What this task involves:
Your result will be the set of lines with "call", copied from the material below.

Material shown:
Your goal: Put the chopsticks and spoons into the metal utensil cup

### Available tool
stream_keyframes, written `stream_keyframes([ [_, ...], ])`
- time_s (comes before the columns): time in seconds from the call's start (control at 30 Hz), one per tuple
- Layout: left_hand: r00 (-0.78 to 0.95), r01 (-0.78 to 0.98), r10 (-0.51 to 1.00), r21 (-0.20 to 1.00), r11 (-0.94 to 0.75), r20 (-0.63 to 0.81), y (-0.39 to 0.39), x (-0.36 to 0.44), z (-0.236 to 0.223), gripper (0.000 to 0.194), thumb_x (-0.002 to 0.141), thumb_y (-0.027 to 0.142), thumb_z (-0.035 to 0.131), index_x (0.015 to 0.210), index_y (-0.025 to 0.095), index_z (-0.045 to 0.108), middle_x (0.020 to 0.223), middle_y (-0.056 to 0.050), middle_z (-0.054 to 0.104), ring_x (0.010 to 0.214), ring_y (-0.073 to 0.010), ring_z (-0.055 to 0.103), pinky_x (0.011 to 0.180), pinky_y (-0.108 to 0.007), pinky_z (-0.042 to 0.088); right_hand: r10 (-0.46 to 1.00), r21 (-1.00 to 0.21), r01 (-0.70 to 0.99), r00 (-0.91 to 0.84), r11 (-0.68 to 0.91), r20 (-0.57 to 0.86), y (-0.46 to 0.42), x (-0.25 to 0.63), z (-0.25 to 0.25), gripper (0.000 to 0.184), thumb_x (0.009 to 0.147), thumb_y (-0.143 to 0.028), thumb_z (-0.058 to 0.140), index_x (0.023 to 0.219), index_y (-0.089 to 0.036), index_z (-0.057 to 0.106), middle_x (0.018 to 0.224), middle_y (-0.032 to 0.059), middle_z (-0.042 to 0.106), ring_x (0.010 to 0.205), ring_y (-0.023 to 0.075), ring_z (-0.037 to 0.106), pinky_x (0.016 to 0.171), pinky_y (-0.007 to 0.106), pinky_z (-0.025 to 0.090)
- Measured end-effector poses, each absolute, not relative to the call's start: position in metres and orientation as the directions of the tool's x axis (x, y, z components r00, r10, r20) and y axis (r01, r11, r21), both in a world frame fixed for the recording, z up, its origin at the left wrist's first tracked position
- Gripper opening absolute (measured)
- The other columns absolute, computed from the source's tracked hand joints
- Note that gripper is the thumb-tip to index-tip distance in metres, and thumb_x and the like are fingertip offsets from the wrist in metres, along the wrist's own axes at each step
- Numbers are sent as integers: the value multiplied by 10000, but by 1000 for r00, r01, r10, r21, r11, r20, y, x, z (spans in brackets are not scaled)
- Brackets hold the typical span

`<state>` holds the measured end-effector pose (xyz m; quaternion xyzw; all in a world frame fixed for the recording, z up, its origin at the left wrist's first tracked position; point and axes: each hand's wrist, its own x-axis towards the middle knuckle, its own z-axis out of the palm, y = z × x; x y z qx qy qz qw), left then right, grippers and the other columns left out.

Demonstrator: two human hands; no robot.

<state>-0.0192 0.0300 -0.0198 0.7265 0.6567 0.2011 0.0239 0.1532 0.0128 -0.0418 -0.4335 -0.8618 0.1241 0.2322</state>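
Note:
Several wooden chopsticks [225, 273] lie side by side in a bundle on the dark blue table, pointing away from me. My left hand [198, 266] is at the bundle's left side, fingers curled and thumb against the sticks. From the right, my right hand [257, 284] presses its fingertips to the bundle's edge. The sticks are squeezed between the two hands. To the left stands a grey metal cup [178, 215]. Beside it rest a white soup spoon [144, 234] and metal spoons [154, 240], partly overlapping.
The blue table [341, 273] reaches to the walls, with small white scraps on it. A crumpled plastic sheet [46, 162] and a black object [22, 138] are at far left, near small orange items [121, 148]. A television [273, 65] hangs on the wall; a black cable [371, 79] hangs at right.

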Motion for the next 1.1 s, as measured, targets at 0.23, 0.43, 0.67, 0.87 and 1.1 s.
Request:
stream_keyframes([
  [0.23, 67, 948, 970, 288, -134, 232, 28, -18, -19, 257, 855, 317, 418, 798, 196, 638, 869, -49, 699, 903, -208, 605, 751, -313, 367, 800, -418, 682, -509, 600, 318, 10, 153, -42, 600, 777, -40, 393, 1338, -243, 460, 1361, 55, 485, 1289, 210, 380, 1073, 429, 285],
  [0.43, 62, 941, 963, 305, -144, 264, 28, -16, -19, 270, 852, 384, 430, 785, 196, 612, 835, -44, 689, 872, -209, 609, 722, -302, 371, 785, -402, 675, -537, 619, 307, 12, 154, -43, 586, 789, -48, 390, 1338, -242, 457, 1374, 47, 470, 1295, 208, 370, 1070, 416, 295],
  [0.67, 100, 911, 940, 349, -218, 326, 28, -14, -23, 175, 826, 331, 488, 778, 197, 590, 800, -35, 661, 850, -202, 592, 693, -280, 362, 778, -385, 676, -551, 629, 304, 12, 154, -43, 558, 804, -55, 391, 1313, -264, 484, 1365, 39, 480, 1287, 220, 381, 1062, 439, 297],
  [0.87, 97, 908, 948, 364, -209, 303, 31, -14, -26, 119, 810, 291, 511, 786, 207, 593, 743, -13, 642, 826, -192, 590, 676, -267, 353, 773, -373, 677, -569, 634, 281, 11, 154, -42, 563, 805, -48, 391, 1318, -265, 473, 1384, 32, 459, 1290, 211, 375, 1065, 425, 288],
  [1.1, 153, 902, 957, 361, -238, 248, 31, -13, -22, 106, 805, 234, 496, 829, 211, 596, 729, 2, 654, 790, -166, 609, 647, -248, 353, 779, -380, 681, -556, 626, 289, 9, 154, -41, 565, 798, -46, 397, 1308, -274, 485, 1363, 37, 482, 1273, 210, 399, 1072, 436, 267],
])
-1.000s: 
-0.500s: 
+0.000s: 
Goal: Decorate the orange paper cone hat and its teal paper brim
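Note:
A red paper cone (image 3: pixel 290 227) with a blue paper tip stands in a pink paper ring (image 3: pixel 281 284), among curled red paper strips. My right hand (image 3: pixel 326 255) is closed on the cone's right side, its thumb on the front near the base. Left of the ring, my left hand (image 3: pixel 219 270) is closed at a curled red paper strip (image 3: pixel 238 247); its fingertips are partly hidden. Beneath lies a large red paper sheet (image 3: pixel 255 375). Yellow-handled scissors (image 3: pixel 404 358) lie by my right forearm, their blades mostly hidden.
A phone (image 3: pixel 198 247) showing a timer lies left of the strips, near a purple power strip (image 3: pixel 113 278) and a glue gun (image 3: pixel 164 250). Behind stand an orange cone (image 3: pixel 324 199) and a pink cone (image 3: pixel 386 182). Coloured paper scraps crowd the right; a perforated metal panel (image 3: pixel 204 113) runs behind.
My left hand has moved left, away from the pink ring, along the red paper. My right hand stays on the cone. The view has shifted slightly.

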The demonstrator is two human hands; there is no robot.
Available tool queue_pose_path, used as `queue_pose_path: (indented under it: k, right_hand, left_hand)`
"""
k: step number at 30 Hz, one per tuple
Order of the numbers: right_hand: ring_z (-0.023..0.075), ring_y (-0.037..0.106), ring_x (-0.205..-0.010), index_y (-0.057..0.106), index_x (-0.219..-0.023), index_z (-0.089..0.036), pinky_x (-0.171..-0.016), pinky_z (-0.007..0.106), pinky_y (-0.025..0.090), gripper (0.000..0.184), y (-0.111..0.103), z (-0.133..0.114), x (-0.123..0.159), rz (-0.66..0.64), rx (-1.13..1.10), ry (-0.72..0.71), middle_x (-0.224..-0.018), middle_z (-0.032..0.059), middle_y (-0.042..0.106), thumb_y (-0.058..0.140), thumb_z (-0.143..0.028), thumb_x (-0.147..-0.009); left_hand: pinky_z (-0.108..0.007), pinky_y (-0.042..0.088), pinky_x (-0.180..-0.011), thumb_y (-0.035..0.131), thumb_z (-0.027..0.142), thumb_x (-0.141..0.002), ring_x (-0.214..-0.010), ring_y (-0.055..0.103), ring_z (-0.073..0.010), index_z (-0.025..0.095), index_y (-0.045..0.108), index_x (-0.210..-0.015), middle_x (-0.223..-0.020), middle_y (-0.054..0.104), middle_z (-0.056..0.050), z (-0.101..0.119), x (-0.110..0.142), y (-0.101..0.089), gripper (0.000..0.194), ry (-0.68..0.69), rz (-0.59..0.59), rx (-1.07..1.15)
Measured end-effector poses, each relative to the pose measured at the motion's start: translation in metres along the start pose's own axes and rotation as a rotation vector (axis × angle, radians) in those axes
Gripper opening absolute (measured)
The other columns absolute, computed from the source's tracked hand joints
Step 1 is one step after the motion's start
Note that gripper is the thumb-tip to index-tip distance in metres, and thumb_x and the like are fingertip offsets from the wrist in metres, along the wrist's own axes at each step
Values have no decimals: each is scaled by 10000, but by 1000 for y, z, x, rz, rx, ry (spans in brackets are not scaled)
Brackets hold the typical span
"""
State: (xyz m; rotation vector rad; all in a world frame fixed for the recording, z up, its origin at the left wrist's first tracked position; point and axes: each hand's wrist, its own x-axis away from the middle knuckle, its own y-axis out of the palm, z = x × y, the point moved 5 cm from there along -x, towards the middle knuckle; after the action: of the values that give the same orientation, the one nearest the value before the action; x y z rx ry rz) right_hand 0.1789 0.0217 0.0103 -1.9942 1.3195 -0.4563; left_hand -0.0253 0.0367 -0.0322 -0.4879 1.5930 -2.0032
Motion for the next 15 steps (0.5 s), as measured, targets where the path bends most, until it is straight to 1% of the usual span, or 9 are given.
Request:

Task solution:
- time_s (comes before the columns): time in seconds from the call's start (control at 30 Hz), one per tuple
- Measured end-effector poses, each absolute, not relative to the call's start: position in metres and orientation as the directions of the tool's x axis (x, y, z components r00, r10, r20) and y axis (r01, r11, r21), both in a world frame fixed for the recording, z up, its origin at the left wrist's first tracked position

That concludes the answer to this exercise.